たった一人で、街を歩く。周りには笑顔があふれる中、僕はただひとりうつむいていた。
人ごみの中、揉まれるようにして歩いた。
持っていたちょっとのお金で、温かいコーヒーを買った。
自動販売機の前に立ち、コインを入れて。
大きな音を立てて落ちてくる缶コーヒーを、取り出し口から拾い上げる。
熱かった。
繁華街に入っていくと、喧騒と音楽が続く。
言葉の羅列が、次々と僕の耳を突き抜けていく。
普段僕が友達と話している話題なんかじゃなくて、もっと過激なこと。
殺す、そんな言葉も聞こえてきた。
いつのまにかコンクリートと人工光の世界を抜けていた。

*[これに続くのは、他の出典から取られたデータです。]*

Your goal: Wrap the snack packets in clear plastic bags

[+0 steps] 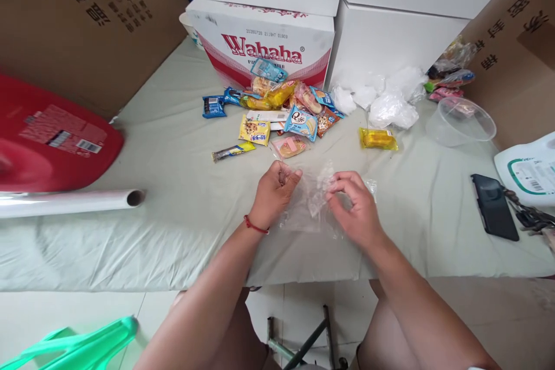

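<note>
Between my two hands hangs a clear plastic bag [306, 208], thin and crinkled, just above the cloth. My left hand [276, 188], with a red string bracelet on its wrist, pinches one side of it between thumb and fingers. On the other side, the fingertips of my right hand [353, 205] are closed on the plastic. Just beyond lies a pink-wrapped bun [289, 146]. Behind that is a heap of small packaged snacks, among them a blue packet [300, 123], a yellow cookie packet [254, 129] and a narrow yellow-and-black bar [233, 151].
A white-and-red Wahaha carton [269, 40] stands behind the snacks. To the right are crumpled clear bags [392, 95], a yellow packet [378, 139], a round plastic tub [462, 121], a phone [494, 206] and keys. At left lie a red jug [52, 133] and a film roll [73, 202].
</note>
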Demonstrator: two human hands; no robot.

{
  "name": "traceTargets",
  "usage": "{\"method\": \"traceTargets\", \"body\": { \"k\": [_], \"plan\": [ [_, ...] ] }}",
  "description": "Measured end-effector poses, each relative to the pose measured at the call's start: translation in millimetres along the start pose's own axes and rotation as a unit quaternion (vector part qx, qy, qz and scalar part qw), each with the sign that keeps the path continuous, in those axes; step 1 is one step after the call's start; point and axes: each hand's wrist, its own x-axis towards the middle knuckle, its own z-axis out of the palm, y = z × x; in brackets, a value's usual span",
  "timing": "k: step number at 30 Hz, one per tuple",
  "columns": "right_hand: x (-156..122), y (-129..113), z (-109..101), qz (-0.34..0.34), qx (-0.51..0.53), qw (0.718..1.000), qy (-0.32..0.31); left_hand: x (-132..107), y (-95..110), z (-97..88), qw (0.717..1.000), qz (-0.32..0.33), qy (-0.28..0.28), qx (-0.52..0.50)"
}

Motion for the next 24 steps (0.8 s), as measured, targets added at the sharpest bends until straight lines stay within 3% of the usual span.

時計を見ると、
結構な時間が流れていた。
また、明日を迎えるんだ。
帰り道、ギターを持った少年と出会った。
まだ高校にも入学していないのだろう、あどけなさが残る。
彼は僕に言った。
「ねえ、聞いてくれない?……明日になる前に」
上手いわけではなかった。ところどころコードが違っていたし、
きっとチューニングもあまりできていなかったのだろう。
彼は歌わなかった。ギターだけが、何かを語っていた。
……涙が出てきた。
この世界は、まだ汚れきってはいなかったのだ。
明日になれば咲きそうなつぼみが、眠っているのだ。